#### Given records

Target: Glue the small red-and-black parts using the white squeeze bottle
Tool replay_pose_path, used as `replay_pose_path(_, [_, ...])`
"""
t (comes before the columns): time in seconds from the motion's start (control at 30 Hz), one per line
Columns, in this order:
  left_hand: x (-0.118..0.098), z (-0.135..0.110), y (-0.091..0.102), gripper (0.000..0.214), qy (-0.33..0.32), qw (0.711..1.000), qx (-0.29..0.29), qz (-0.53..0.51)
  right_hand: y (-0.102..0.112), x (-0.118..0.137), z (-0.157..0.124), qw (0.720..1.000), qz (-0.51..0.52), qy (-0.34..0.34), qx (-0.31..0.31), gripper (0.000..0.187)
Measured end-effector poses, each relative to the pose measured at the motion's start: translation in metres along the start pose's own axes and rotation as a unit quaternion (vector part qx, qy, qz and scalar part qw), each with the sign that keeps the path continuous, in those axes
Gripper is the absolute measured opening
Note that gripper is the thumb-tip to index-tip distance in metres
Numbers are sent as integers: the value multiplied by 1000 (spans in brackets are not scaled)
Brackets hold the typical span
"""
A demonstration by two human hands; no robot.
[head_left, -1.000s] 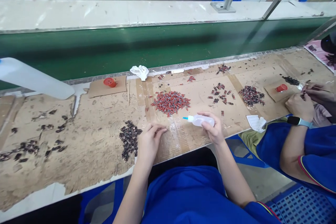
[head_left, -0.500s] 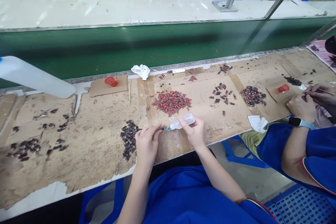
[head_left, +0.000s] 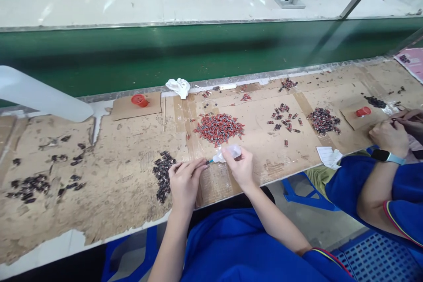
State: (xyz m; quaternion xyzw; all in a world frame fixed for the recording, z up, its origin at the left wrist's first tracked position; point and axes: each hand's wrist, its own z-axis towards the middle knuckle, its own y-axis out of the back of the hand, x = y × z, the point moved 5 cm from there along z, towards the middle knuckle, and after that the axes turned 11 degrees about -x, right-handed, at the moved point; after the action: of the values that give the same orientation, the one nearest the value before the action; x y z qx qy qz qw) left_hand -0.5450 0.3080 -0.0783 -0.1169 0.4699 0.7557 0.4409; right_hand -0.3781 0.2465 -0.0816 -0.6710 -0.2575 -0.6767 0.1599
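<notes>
My right hand (head_left: 242,166) is closed around a small translucent squeeze bottle (head_left: 229,153), tilted sideways, with its teal nozzle tip pointing left. The fingers of my left hand (head_left: 185,179) pinch a small dark part (head_left: 207,162), mostly hidden by the fingertips. The nozzle tip is at this part; whether they touch I cannot tell. Just left of my left hand lies a pile of black parts (head_left: 162,176). Beyond the bottle is a heap of small red and black parts (head_left: 218,128) on the cardboard.
A red cup (head_left: 139,100) stands on a cardboard piece at the back. Near it are a white crumpled tissue (head_left: 178,87) and a thin stick (head_left: 164,114). A large white jug (head_left: 42,97) leans in from the left. At right, a co-worker's hands (head_left: 391,136) work beside another red cup (head_left: 362,111).
My right hand has brought the squeeze bottle slightly left, so its nozzle has closed the gap to the dark part in my left hand. The view has shifted a little.
</notes>
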Motion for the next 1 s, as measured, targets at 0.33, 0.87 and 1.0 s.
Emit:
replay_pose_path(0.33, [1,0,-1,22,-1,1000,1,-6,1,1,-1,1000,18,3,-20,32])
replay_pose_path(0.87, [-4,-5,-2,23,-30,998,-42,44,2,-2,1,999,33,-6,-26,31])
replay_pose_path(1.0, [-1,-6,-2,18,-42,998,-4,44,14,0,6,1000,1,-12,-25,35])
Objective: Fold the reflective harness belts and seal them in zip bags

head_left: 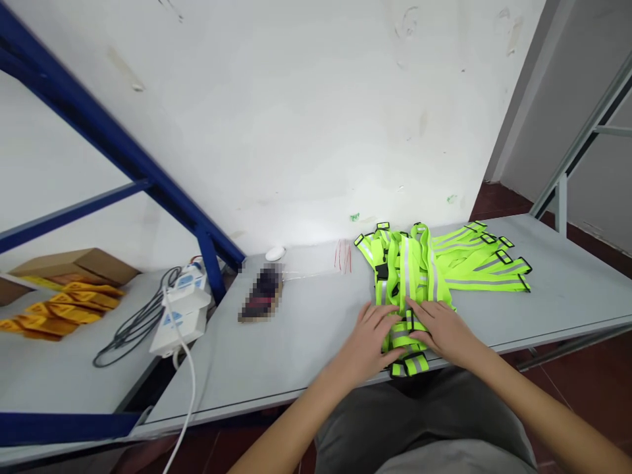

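Note:
A pile of neon-yellow reflective straps [405, 263] with silver-grey stripes and black buckles lies on the grey table, its near end at the front edge. My left hand [368, 342] grips that near end from the left, fingers over the top and thumb lower down. From the right, my right hand [442, 329] holds the same bundle, its fingers bent onto the straps. Between the hands, a black buckle [409, 320] shows. Small folded strap ends [409, 365] stick out below them. How many layers each hand holds is hidden.
More strap ends [486, 260] fan out to the right. On the left of the table [237, 368] are a blurred dark object [263, 293] and a white oval thing [275, 253]. Beyond the blue frame [172, 197] sit a power strip [182, 316], yellow packets [64, 306] and a cardboard box [79, 266].

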`<state>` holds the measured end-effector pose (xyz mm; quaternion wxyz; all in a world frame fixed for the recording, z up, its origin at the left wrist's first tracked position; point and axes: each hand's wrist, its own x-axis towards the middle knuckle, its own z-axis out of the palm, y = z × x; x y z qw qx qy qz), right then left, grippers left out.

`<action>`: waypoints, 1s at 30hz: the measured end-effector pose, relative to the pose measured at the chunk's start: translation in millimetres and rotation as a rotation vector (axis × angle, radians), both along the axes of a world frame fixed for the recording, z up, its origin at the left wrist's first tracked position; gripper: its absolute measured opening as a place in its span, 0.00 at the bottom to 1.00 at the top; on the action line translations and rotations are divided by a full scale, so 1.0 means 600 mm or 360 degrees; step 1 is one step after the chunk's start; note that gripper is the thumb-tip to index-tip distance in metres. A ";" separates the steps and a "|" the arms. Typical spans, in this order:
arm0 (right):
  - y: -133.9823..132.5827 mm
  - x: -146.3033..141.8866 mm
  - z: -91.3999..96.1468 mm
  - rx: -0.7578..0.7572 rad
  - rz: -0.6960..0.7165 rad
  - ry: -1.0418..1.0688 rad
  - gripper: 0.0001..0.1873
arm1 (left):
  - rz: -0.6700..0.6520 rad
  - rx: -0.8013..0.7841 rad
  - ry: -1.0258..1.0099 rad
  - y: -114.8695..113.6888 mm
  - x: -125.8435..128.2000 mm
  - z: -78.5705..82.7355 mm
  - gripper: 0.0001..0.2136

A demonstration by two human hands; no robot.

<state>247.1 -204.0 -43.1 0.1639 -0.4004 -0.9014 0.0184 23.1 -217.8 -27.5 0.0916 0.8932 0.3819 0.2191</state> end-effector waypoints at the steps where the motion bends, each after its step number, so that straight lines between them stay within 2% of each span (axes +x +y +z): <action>1: 0.000 -0.001 0.001 0.0049 0.0007 -0.0025 0.31 | 0.0051 -0.0035 -0.0043 -0.001 -0.002 -0.001 0.21; 4: -0.001 -0.006 0.008 0.0208 -0.0024 -0.0007 0.32 | 0.0130 -0.0119 -0.0082 0.003 0.004 -0.005 0.18; 8: -0.005 -0.021 0.018 0.0342 -0.0022 0.0035 0.30 | 0.0113 -0.0258 -0.0162 0.014 0.018 -0.006 0.16; 11: -0.002 -0.030 0.017 0.0334 0.0090 -0.0033 0.29 | 0.0164 -0.0428 -0.0357 0.016 0.022 -0.006 0.21; 13: 0.002 -0.032 0.013 0.0293 0.0072 -0.0085 0.26 | 0.0208 -0.0490 -0.0479 0.015 0.022 -0.009 0.21; 16: 0.006 -0.031 0.009 0.0230 0.0002 -0.0149 0.20 | 0.0158 -0.0416 -0.0556 0.012 0.018 -0.011 0.19; 21: 0.008 -0.028 0.010 0.0235 0.0062 -0.0235 0.15 | -0.0158 -0.0237 -0.0198 0.017 0.010 0.011 0.23; 23: 0.010 -0.027 0.008 0.0241 0.0111 -0.0210 0.16 | -0.0277 -0.0154 -0.0043 0.022 0.011 0.024 0.22; 26: 0.011 -0.022 0.002 0.0225 0.0142 -0.0112 0.18 | -0.0335 0.0015 0.0122 0.030 0.014 0.032 0.15; 30: 0.009 0.000 -0.007 0.0258 0.0173 0.0067 0.25 | -0.0347 0.0155 0.0341 0.038 0.011 0.028 0.12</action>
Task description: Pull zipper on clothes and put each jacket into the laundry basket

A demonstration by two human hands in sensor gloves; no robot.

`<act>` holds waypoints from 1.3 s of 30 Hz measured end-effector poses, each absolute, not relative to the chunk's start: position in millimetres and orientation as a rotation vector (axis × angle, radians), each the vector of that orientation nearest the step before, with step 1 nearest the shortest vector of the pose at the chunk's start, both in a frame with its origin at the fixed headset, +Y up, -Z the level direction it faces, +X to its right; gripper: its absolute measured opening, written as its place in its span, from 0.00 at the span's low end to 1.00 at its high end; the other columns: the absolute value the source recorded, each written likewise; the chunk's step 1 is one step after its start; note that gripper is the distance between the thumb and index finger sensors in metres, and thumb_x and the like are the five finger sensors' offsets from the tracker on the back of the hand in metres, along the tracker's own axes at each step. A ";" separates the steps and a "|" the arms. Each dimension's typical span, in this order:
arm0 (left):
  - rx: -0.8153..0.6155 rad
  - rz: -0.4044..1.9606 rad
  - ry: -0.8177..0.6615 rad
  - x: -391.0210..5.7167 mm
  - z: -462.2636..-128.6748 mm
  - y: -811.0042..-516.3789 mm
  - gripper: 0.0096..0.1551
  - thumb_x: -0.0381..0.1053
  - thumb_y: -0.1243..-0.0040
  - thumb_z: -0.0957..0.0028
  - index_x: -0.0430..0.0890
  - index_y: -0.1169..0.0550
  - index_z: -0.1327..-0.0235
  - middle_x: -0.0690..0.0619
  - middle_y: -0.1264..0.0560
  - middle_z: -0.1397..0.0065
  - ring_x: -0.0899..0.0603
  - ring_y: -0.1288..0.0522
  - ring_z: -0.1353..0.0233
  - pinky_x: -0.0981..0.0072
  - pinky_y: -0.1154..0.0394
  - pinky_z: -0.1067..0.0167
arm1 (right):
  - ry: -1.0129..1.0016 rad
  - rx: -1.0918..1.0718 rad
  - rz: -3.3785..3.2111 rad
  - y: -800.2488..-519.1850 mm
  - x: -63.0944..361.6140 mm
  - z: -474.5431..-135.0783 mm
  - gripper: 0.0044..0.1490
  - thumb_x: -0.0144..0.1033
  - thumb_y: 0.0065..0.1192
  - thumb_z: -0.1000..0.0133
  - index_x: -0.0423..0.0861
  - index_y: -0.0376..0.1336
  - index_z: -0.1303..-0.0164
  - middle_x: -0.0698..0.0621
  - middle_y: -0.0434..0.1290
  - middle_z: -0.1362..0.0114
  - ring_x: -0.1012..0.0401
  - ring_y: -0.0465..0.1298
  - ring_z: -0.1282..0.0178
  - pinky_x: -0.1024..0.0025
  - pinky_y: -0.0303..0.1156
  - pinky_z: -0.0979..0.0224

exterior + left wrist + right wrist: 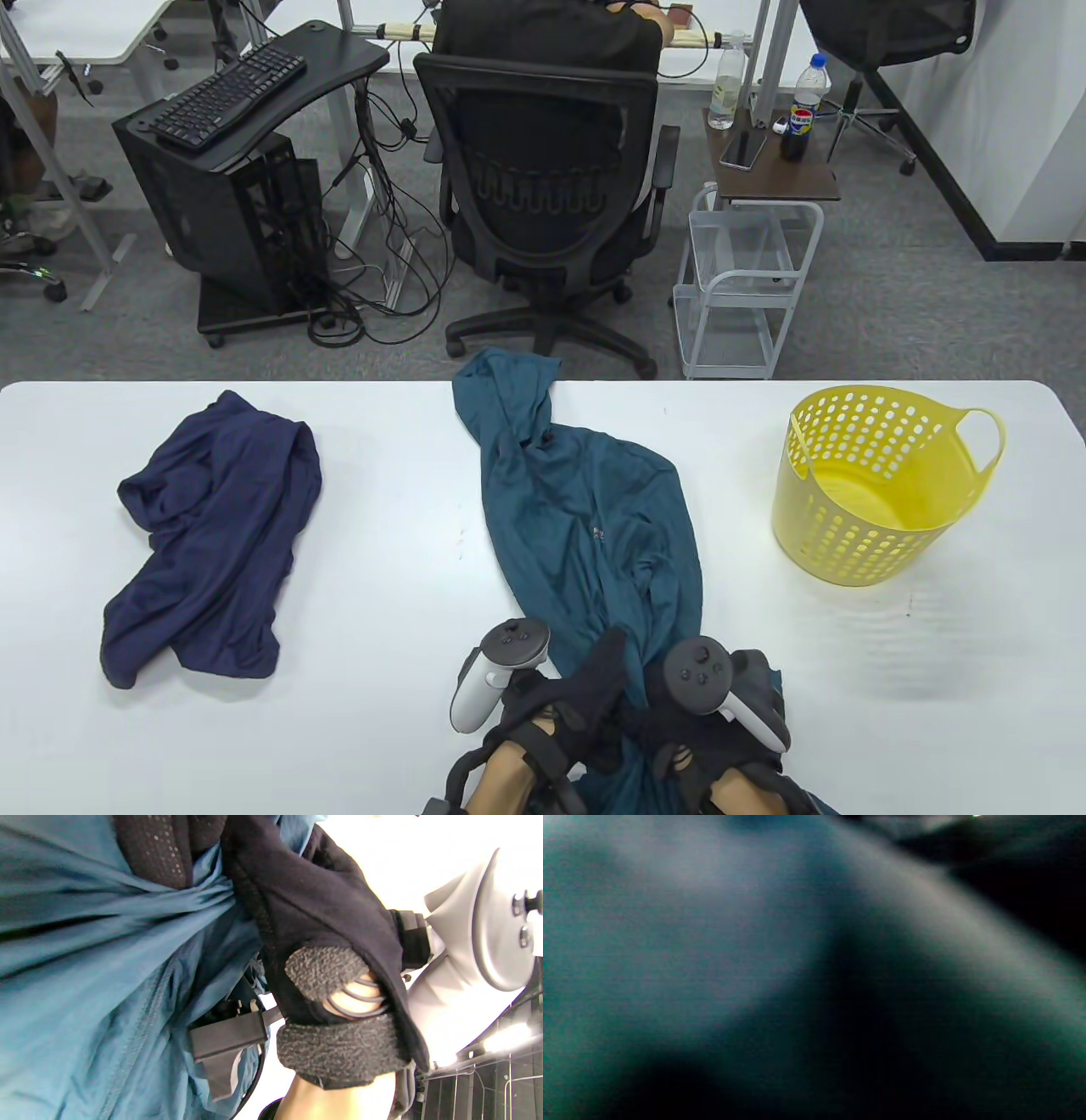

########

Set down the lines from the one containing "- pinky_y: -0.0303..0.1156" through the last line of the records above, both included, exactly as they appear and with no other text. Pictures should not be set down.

* Solution for this exercise *
  - pinky_y: -0.0303..0.1156
  - pinky_z: -0.0979..0.0224

exterior + left wrist + right wrist: 

With that, the answer is complete.